A faithful transcript of all the lines below, with no pictures, is the goal here.

+++ Stored data

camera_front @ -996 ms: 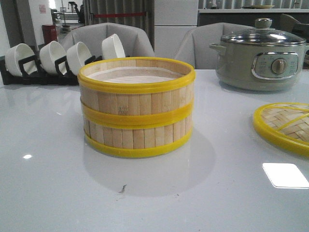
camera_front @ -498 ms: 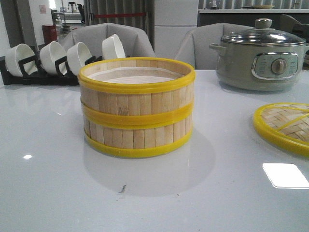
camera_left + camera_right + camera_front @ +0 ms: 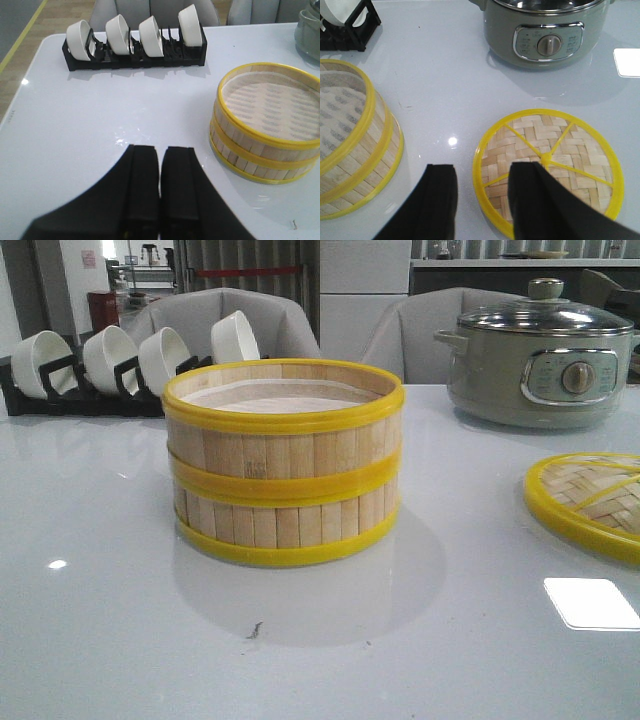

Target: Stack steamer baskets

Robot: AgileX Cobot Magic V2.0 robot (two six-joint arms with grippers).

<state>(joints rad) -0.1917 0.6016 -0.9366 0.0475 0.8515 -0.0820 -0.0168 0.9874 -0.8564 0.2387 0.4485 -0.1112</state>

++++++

■ **Problem solution**:
camera_front @ -996 ms: 
camera_front @ -498 ms: 
camera_left + camera_right + camera_front @ +0 ms: 

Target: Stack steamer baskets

Robot: AgileX Cobot Magic V2.0 robot (two six-joint arms with grippers).

<state>(joints rad) -0.1917 0.6016 -0.9366 0.0475 0.8515 -0.0820 -0.0168 0.9874 -0.8564 0.2387 0.4485 -0.1112</state>

The required output has been supplied.